All heroes Bunin's stories encounter different manifestations of love. Some wait for it, others lose it, others betray it, and others keep it for the rest of their lives. After all, love, in all its manifestations, can be called happiness. It evokes bright, real emotions in people’s souls that force us to take action, make compromises and simply enjoy the life around us.

1946 marks the publication complete collection stories "Dark Alleys". It takes place in romantic and mysterious Paris. The collection contains as many as thirty-eight short stories. And in each of them we get acquainted with different, individual female types characters who loved, and also sought their love. These are Fields from the short story “Madrid”, and Ganskaya Galya from story of the same name, and Antigone, and Russia.

Next to such bright images, male characters seem static and little expressive. Quite often, the author does men's images indirect and secondary. They enter into the idea of ​​stories only in order to reveal female characters as clearly as possible.

For example, in the text “Steamboat Saratov” we get acquainted with the story of how an officer in love shot and killed beautiful woman. And what happens! All the same, it is her image that remains and is remembered in the readers’ memory, not his.

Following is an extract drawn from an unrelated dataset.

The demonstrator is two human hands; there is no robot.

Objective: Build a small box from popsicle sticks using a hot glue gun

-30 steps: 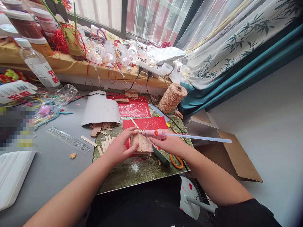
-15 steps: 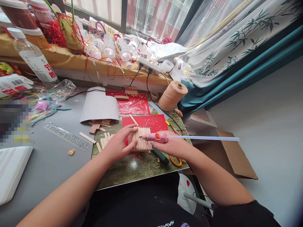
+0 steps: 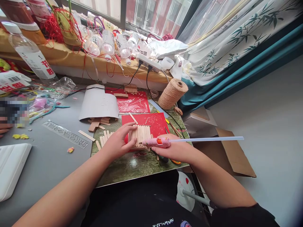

In excerpts from the stories there is a mention of both rough and playful love, which is funny described by I. Bunin. But most of the stories in “Dark Alleys” are dedicated to feelings of sincere and true love.

In the collection we get acquainted with both completed stories and those just begun. For example, this is the text of the novel “The Beginning”. The collection also contains unfinished stories. For example, "Caucasus".

I. Bunin considered “Clean Monday” to be one of the most perfect stories. He worked painstakingly on its meaning. Every detail, every line in it matters. Bunin thanked God for giving him the inspiration to write such a masterpiece text. It is in the story “Clean Monday” that the author creates a new type of human relationships and human soul. Russian literature has never seen anything like this.

All the stories in the collection “Dark Alleys” reveal to the reader both light and dark sides love relationship, as well as the cruel and gloomy alleys associated with them. This is what the author himself said and he skillfully transferred his thoughts to paper.